But like so much of what will take place in this decade, accepting the ordinary and obvious is called for first—followed by great dreams quietly expressed.
Chapter 14
THE EMPIRE, THE REPUBLIC, AND THE DECADE
In discussing American foreign policy, I have examined every continent and numerous countries, but I have by no means been exhaustive. Because of the global nature of the American empire, every country in the world is in some way important to the United States. From Niger’s Islamic threat to the effect that Nepal might have on the Sino-Indian balance to Ecuador’s role in the drug wars, it is difficult to imagine a country to which the United States can afford to be utterly indifferent.
There are many who would argue that the United States is overextended and that these complex international involvements ultimately are not in the American interest. This is not an unpersuasive argument, except that it isn’t clear how the United States might disentangle itself from its global interests. During the next decade, the United States must manage the chaos of the Islamic world, a resurgent Russia, a sullen and divided Europe, and a China both huge and profoundly troubled. In addition it must find the path out of the current economic problems, not only for itself but for the world.
We should also remember that while the American economy might be battered at the moment, it is still almost 25 percent of the world’s economy, and U.S. investments and borrowing swamp the world.

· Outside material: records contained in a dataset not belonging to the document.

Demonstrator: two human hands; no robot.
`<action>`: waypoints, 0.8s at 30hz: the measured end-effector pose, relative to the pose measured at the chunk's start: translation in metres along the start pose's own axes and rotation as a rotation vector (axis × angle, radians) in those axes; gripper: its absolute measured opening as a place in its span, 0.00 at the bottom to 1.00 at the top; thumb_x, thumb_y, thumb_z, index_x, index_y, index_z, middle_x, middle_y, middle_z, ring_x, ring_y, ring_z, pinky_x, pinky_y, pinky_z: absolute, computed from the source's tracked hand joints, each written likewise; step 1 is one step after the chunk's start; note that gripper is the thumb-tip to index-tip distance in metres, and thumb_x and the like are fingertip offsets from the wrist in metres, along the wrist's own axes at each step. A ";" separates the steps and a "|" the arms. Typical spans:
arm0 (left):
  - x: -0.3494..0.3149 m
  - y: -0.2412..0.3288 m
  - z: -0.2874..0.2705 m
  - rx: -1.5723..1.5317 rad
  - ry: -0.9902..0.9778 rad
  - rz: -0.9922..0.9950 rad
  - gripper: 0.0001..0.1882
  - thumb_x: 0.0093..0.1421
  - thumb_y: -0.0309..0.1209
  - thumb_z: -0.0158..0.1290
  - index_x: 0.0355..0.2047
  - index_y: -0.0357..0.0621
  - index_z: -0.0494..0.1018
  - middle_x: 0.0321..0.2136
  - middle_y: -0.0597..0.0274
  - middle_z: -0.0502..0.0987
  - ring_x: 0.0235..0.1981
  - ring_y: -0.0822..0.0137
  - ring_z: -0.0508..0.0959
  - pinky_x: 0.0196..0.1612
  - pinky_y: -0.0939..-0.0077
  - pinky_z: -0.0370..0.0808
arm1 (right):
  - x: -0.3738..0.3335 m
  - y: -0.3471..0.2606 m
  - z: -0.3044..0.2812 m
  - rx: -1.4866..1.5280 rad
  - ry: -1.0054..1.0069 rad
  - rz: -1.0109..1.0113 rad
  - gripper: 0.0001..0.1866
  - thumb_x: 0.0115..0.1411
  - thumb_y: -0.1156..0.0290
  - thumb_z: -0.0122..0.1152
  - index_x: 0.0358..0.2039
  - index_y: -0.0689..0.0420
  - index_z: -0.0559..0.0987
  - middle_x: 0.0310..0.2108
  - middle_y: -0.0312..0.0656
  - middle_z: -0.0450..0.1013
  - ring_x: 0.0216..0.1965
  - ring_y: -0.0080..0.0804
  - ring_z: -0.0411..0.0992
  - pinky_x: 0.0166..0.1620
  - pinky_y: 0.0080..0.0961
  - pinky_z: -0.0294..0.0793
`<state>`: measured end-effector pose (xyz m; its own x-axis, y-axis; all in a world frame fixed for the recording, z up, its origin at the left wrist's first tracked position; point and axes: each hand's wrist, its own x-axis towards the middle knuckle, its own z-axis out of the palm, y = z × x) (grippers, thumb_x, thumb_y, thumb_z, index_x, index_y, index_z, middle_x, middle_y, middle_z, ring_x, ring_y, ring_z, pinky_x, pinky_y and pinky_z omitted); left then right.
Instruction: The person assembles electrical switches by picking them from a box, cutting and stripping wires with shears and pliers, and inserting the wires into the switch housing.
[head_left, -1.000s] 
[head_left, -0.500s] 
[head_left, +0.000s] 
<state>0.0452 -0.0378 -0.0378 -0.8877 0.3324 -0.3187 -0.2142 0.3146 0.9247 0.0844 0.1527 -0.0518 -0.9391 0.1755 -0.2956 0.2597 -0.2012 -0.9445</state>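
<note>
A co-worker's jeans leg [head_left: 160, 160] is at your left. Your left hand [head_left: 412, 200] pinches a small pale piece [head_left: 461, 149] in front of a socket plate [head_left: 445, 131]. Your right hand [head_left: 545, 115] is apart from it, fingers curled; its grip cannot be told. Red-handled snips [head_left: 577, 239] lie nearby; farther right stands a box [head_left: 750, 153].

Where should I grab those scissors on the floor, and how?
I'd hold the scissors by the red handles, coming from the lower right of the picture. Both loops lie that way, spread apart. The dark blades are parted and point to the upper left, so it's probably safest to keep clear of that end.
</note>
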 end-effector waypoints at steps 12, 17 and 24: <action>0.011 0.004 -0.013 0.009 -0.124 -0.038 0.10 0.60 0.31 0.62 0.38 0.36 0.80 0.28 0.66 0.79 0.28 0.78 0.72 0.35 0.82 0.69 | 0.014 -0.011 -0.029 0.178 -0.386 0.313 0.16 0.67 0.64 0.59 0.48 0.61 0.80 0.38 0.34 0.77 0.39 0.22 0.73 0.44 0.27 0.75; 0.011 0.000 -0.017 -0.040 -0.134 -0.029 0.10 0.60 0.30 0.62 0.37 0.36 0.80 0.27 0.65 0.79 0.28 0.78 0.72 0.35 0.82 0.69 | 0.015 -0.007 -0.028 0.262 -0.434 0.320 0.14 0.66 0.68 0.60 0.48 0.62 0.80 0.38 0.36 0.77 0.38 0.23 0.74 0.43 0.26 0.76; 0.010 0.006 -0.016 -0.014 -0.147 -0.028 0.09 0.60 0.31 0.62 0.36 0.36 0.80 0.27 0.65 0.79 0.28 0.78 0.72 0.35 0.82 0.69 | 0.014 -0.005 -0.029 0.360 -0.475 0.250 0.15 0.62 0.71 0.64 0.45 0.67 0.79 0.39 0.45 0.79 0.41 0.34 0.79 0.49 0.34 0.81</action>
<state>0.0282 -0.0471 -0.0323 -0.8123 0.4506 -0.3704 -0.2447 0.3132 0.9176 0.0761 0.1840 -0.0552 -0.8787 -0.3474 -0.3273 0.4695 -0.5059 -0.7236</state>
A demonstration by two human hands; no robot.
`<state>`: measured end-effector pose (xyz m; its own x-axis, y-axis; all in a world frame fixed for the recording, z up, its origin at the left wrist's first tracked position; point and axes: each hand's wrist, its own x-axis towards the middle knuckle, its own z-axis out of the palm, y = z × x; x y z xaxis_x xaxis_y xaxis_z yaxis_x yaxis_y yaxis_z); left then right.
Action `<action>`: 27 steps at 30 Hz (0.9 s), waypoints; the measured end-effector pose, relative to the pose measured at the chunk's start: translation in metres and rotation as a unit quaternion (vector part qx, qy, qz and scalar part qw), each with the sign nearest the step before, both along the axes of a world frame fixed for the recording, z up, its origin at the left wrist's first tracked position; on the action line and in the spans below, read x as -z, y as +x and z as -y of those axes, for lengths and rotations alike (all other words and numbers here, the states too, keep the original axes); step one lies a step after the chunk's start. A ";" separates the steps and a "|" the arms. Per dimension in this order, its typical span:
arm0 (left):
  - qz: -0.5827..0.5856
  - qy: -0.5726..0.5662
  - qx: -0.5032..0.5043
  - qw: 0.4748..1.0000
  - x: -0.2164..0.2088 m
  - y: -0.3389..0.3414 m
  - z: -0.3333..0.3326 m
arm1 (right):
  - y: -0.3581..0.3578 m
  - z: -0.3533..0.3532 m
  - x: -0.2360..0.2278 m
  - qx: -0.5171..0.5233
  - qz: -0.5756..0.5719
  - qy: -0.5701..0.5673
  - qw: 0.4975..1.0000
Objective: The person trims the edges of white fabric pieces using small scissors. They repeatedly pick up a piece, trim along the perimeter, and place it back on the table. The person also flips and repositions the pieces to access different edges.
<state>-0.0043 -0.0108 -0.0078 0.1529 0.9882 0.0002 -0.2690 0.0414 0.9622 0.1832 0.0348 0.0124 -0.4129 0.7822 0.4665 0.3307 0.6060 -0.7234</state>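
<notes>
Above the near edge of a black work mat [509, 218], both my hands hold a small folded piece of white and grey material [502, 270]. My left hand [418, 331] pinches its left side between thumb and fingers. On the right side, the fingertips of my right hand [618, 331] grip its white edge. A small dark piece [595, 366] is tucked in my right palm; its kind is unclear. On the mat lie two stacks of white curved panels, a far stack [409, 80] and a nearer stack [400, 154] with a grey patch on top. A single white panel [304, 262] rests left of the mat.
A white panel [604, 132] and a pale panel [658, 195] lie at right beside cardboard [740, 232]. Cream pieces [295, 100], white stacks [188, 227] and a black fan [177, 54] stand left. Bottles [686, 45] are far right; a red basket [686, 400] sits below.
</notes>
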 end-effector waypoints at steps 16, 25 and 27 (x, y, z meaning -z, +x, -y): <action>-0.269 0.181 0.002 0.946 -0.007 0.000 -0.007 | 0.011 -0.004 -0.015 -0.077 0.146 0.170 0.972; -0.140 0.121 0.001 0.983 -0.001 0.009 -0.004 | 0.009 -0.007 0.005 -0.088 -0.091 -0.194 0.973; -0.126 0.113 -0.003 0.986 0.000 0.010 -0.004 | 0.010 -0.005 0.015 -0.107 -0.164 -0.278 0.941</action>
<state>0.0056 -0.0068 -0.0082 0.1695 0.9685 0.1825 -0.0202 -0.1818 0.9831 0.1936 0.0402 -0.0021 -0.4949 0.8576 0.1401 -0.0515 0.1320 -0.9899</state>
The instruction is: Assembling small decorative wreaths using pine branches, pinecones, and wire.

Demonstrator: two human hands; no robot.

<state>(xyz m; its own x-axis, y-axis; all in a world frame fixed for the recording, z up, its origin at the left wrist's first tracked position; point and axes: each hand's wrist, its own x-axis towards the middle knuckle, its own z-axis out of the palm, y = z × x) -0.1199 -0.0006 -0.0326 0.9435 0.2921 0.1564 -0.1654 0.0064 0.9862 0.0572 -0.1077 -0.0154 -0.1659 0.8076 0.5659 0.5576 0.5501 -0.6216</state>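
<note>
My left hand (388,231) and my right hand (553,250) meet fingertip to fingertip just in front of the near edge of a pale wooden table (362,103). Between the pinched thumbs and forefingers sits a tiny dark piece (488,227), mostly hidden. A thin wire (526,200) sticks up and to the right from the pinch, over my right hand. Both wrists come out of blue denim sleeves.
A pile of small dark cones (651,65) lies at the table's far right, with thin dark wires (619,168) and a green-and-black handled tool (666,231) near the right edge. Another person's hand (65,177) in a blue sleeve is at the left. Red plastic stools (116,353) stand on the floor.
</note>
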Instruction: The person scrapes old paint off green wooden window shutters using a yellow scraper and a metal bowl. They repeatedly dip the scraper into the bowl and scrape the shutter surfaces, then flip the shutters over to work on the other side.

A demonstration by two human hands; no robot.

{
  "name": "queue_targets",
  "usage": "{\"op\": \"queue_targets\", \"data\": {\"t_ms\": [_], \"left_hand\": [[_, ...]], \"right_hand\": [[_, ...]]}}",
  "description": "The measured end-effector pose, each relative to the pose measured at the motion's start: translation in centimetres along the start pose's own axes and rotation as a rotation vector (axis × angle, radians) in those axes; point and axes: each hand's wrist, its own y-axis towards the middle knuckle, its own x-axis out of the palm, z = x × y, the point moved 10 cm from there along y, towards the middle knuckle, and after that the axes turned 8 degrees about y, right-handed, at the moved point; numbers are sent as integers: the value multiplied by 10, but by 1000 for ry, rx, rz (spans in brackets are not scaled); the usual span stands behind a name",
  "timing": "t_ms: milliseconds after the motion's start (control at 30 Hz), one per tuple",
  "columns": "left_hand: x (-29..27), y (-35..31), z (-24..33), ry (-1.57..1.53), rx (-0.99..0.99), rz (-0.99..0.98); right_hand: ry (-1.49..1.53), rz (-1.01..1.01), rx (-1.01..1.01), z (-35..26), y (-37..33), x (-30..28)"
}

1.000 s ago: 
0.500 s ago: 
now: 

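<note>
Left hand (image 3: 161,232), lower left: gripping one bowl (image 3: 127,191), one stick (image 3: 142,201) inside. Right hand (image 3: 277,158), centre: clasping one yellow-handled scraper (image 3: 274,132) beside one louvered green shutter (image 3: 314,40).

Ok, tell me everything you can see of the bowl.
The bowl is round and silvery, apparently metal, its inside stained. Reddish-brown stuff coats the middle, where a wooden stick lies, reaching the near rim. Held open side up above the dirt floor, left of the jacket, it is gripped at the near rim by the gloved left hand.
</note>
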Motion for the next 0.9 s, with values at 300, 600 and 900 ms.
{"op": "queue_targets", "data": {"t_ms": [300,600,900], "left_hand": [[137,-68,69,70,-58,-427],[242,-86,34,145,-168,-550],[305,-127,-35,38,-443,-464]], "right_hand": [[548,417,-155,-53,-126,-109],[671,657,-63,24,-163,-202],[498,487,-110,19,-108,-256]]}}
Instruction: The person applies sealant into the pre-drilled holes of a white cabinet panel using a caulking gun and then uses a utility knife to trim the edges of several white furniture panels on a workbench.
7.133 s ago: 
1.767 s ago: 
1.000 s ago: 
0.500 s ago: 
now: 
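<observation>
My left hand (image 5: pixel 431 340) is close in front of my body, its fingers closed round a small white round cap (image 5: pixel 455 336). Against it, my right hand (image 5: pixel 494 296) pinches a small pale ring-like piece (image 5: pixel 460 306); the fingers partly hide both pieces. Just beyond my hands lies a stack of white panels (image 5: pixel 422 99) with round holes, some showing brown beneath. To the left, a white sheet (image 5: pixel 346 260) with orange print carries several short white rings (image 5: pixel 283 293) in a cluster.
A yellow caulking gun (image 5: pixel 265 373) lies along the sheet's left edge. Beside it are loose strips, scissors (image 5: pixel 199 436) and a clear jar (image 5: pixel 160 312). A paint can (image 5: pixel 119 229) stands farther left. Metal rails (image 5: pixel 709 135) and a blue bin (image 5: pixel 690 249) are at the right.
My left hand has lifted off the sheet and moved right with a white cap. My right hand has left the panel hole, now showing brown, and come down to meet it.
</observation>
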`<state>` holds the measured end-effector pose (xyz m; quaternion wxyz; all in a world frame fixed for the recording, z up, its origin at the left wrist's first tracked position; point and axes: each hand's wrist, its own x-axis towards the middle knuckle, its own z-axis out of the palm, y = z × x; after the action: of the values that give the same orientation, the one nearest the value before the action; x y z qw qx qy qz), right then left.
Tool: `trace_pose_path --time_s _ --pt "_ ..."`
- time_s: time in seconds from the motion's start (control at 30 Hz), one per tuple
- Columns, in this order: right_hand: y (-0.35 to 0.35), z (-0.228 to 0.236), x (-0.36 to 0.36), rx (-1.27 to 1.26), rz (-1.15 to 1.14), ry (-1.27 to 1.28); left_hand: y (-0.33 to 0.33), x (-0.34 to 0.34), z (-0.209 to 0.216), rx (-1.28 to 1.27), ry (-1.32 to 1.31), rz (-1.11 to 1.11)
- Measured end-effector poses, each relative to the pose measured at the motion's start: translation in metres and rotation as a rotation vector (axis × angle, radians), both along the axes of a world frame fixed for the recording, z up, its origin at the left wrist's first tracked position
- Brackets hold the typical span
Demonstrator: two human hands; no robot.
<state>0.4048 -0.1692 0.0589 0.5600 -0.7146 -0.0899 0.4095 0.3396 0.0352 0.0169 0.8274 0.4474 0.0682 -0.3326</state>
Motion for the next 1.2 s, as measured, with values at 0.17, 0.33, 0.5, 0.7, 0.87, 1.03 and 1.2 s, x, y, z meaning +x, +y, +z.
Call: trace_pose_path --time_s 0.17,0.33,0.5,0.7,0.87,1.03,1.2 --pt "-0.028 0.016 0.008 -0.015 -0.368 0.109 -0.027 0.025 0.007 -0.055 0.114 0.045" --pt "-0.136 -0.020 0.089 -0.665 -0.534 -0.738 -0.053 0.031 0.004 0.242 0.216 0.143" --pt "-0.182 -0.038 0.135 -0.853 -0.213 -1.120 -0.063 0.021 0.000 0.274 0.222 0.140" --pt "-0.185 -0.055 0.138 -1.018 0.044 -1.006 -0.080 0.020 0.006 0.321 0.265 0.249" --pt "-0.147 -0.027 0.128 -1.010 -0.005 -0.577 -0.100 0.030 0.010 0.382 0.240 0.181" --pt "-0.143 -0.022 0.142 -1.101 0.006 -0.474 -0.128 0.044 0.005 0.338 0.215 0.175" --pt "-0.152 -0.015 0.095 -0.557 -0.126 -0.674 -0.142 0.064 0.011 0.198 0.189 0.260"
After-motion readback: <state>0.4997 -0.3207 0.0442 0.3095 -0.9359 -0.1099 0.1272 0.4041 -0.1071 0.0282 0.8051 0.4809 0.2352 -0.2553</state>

Simply being the United States creates the pervasive entanglements we must strive to manage. The United States may indeed be overextended, and it might be preferable if the U.S. had never achieved imperial status, or for it now to retreat. But wishes don’t make policy. Policy is made by reality, and the reality of what has been created, whether intentionally or not, can’t be abandoned without breathtakingly severe consequences. The United States entered the path to global power with the Spanish-American War of 1898. It has been on this trajectory for over a century. Changing course at the velocity the United States is traveling is simply not an option. Calling for it is a fantasy.
The only option is to manage what has been created. That begins with the reconciliation of moral principles with the exercise of power. Starting with moral principles is the most practical beginning. Much of the internal conflict over waging wars is rooted in lack of clarity about the relationship between morality and power. What is needed is a common understanding of reality and morality.
The exercise of power is always morally ambiguous, yet the moral principles of the United States mean nothing if the country is destroyed. The pursuit of universal rights requires more than speeches. It requires power. “Nobody gets hurt” is unrealistic, and the best we can do is to make difficult decisions about who gets hurt and when. Lincoln had to support slavery in Kentucky. It wasn’t right, but it was either that or lose the war, and if he lost the war, then his entire moral project was destroyed.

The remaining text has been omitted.